Por el relato de él, el cachorro no estaba solo cargando la caza. Soltaba el tatú, jugaba un poco con él y lo agarraba de vuelta, el comportamiento de un animal que todavía está aprendiendo a matar y ya sabe capturar.

El registro completo, con el crédito del autor. Video: Lucas Morgado/@lucas_n_morgado.

Por qué cargar un tatú vivo importa más de lo que parece

El yaguareté aprende a cazar con la madre, y el intervalo entre el primer intento y la primera cacería eficiente es largo. Cachorro con menos de un año suele verse cerca de la madre, comiendo lo que ella cazó. Aparecer solo con una presa en la boca marca el pasaje de quien come lo que le trajeron a quien trae.

El tatú-galinha es presa chica para un yaguareté adulto, que en el Pantanal come pecarí, carpincho y yacaré. Para un cachorro de un año es del tamaño justo: corre, cava, se defiende con el caparazón y exige la misma secuencia de perseguir, sujetar y aguantar que va a usar en bicho más grande dentro de dos años.

Dónde pasó la escena y quién acompaña a estos animales

El Refúgio Ecológico Caiman queda en Miranda, tiene 53 mil hectáreas de área preservada y es base del proyecto Onçafari, que trabaja hace quince años en la habituación de yaguaretés a los vehículos de ecoturismo de la región. Habituar quiere decir hacer que el animal deje de huir del auto y siga su vida delante de él, sin contacto, sin comida ofrecida y sin interferencia.

Es ese trabajo el que hace posible un registro como el de Mocoha. Yaguareté no habituado desaparece en el monte antes de que la cámara suba. La madre del cachorro usa radiocollar, lo que permite acompañar desplazamiento y territorio a lo largo de los años, y es así como se sabe que ese cachorro es ese cachorro.

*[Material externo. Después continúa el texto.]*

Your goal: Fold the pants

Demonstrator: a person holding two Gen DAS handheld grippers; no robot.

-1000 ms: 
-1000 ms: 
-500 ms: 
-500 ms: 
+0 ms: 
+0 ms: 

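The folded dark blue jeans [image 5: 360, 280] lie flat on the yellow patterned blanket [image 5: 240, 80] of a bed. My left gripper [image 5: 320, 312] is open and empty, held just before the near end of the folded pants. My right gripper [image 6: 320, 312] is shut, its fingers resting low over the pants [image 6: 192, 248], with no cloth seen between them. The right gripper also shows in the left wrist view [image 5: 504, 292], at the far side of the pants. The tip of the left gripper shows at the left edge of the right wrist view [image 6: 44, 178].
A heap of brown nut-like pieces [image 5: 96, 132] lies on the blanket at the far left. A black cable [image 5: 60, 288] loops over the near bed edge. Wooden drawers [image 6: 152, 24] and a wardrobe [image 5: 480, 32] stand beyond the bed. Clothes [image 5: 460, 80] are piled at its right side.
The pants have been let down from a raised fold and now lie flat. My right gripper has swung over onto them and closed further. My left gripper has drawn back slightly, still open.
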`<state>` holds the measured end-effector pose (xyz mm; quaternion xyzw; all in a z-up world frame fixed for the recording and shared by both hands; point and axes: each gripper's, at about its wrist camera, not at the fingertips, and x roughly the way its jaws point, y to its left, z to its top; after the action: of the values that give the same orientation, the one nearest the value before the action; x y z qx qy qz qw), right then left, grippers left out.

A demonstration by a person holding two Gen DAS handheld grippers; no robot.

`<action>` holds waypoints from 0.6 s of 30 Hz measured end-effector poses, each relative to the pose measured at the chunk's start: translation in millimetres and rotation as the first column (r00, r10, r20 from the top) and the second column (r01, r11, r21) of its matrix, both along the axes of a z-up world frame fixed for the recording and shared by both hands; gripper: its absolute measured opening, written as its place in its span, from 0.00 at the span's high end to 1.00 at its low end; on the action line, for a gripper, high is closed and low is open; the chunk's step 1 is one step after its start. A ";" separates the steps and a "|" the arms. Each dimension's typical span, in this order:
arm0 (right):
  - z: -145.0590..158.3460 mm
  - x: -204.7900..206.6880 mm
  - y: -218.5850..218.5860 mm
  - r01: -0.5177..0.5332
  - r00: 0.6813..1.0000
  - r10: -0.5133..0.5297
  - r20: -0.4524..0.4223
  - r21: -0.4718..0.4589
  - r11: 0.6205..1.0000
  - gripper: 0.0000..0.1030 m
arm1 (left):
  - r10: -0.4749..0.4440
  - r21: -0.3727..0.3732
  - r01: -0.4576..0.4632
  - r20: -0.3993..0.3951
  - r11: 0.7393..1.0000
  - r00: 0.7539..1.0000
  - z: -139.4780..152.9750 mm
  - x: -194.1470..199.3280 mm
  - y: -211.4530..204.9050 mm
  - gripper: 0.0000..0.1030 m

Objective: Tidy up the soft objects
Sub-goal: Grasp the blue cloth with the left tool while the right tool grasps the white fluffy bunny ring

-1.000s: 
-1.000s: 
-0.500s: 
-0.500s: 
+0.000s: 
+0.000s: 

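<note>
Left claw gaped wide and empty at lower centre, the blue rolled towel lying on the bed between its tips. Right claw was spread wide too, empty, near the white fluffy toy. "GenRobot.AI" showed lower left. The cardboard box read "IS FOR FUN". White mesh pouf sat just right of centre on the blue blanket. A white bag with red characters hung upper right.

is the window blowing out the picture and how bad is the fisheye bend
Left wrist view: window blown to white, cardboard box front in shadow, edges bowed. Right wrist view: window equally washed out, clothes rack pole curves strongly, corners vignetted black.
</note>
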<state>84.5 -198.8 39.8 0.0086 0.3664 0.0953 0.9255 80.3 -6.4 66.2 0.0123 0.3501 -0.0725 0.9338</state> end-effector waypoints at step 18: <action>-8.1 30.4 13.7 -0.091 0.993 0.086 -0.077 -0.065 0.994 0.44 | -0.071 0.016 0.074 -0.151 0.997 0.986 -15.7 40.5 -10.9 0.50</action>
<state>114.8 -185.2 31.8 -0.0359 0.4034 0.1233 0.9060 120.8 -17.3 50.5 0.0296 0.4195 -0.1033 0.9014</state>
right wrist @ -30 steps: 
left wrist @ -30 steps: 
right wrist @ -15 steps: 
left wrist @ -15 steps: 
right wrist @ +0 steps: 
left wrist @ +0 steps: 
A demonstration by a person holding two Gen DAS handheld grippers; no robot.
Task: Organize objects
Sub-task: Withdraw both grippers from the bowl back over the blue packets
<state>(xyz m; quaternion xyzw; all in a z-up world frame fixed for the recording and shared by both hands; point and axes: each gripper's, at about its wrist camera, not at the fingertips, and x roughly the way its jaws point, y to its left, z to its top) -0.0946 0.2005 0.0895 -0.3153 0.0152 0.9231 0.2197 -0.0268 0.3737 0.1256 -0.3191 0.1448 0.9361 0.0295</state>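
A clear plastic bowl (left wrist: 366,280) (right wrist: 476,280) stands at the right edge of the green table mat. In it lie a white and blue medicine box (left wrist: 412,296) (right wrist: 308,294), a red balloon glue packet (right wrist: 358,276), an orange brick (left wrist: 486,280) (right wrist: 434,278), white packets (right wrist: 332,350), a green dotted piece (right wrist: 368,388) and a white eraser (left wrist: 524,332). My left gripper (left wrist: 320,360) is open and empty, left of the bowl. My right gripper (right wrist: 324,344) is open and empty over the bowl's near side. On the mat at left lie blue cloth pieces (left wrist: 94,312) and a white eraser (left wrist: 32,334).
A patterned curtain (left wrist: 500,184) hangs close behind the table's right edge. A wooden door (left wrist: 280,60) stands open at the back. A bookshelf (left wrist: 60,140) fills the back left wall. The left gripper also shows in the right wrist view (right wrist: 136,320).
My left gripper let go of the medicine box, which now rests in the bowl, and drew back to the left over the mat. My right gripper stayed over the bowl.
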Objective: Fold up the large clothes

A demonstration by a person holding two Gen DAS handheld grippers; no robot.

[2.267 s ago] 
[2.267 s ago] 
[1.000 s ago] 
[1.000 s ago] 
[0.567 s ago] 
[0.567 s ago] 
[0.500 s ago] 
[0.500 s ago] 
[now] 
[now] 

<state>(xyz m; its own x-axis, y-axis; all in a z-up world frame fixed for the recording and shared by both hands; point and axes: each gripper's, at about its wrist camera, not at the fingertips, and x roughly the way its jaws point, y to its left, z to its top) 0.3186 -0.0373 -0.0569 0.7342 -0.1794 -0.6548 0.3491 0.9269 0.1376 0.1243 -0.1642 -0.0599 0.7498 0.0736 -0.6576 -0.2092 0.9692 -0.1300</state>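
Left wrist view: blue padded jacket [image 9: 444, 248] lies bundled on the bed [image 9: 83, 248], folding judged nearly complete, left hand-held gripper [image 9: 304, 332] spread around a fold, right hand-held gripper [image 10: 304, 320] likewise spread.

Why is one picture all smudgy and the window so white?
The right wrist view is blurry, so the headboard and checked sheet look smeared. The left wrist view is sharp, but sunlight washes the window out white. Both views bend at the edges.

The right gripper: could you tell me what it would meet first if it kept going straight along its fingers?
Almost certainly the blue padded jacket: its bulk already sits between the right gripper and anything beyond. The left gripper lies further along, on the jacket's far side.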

El bicho es símbolo de Mato Grosso do Sul y sigue amenazado

El yaguareté es el mayor felino de las Américas y está en la lista nacional de especies amenazadas, en la categoría vulnerable. El Pantanal es el bioma donde tiene la mayor densidad poblacional del país, y aun ahí la especie convive con conflicto por ganado, atropellamiento en ruta y quema.

Cachorro que llega al primer año de vida ya cazando pasó por la fase más riesgosa de su propia historia. Yaguareté chico muere de hambre, de ataque de macho adulto y de accidente mucho antes de volverse problema para alguien.

El trabajo de campo del Onçafari y los registros de Lucas Morgado reúnen este tipo de escena en el Pantanal de MS, y es de ahí que salen las imágenes que circulan de todo el estado.